Beans aren’t food you want to munch on raw, but who would want to? You could break a tooth biting into a raw bean! Beans contain toxic compounds called phytohemagglutinins, a type of lectin. Red and white kidney beans are the most concentrated source of phytohemagglutinins, so make sure you cook them thoroughly. The safest way to prepare them is to boil them for at least 30 minutes. Cooking beans in a slow cooker is risky as they may not reach a high enough temperature to destroy most of these toxic compounds.

What happens if you eat raw kidney beans? As little as five raw kidney beans can cause unpleasant symptoms, including nausea, vomiting, and diarrhea. But, don’t ignore kidney beans or other beans. They’re a rich source of a B-vitamin called folate, plant-based protein, iron, and fiber. Just make sure they’re well cooked!


Hopefully, you don’t have a hankering for raw potatoes!  Potatoes contain a variety of anti-nutrients, including protease inhibitors, lectins, and saponins. Some sources believe the saponins in potatoes are irritating to the lining of the small intestinal tract. They believe saponins have properties similar to a soap or detergent and can disrupt the delicate microvilli in the small intestinal tract that absorb nutrients. Plus, lectins and protease inhibitors reduce the absorption of minerals.  On the plus side, most of the anti-nutrients are in the skin of the potato, so you can remove them by peeling them.

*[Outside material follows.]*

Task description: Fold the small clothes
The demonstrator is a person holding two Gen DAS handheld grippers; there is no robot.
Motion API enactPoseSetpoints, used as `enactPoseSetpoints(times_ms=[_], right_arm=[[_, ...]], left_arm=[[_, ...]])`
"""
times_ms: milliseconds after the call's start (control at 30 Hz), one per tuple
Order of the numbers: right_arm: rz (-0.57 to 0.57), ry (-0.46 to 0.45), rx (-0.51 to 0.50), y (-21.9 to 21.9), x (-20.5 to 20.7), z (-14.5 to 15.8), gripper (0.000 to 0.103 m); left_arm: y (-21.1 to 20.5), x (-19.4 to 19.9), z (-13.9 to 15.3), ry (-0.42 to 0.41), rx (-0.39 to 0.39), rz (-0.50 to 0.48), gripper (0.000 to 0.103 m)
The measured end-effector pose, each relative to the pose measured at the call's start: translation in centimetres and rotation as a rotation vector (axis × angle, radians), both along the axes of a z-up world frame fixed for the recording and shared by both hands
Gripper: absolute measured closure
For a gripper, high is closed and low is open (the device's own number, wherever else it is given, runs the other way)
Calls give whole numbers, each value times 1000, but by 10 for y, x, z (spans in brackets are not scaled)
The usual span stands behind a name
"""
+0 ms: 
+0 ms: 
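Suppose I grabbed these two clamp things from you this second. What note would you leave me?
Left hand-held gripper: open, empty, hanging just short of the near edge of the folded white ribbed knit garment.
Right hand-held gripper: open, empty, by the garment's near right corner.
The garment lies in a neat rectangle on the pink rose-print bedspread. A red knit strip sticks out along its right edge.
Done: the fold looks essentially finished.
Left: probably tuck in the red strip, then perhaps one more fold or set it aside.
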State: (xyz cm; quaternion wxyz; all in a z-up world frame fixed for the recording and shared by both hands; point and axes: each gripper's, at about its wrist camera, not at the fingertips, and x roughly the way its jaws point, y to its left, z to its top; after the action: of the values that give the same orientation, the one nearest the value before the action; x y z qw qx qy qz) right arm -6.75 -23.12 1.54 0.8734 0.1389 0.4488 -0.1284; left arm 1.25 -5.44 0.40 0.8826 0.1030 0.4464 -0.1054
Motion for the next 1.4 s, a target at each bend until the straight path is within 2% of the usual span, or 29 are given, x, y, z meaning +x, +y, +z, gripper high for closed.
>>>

Another reason not to eat raw potatoes – when potatoes are uncooked they have higher levels of alkaloids that can be toxic at high concentrations. Plus, the starch in uncooked potatoes is difficult to digest. So, make sure the potatoes you eat are cooked.

Some Vegetables

You often hear that raw vegetables are better for you but there are exceptions. For example, cooking increases the quantity of beta-carotene you absorb from carrots. That’s because heat releases this nutrient, so your body can better absorb and use it. To enhance absorption of beta-carotene, even more, add a source of healthy fat, such as olive oil to your carrots.

Tomatoes are another vegetable that packs more nutritional punch when you cook them. Tomatoes contain a heart-healthy compound called lycopene. Your body best absorbs lycopene from cooked or processed tomatoes, not raw. So, get your lycopene from sautéed, baked, or stewed tomatoes or from tomato sauce or ketchup.

Asparagus is another veggie you can best enjoy heated. That’s because you’ll absorb more of the vitamins, including vitamins A, E, and K from asparagus when you cook it. But, don’t overdo it. High heat, lots of water, and cooking for a long period of time can reduce its nutritional content.


Mushrooms are a fungus with surprising health benefits. This versatile food contains a variety of phytochemicals and also contain B-vitamins, fiber, potassium, and selenium. On the downside, mushrooms contain chemicals called hydrazines that are potentially carcinogenic. Fortunately, cooking destroys them. By cooking them, you can enjoy their health benefits without significant exposure to hydrazines.

The Bottom Line

Raw versus cooked? It depends on the food. There is a place for raw foods in your diet. Consuming certain vegetables raw means you get more vitamin C since vitamin C is easily destroyed by heat and light. But, other vegetables and foods, it’s best to cook. Now, you know which ones.



Centers for Disease Control and Prevention. “Chicken and Food Poisoning”
Precision Nutrition. “Phytates and phytic acid.”
Journal of Food Composition and Analysis. Volume 22, Issue 6, September 2009, Pages 494-502.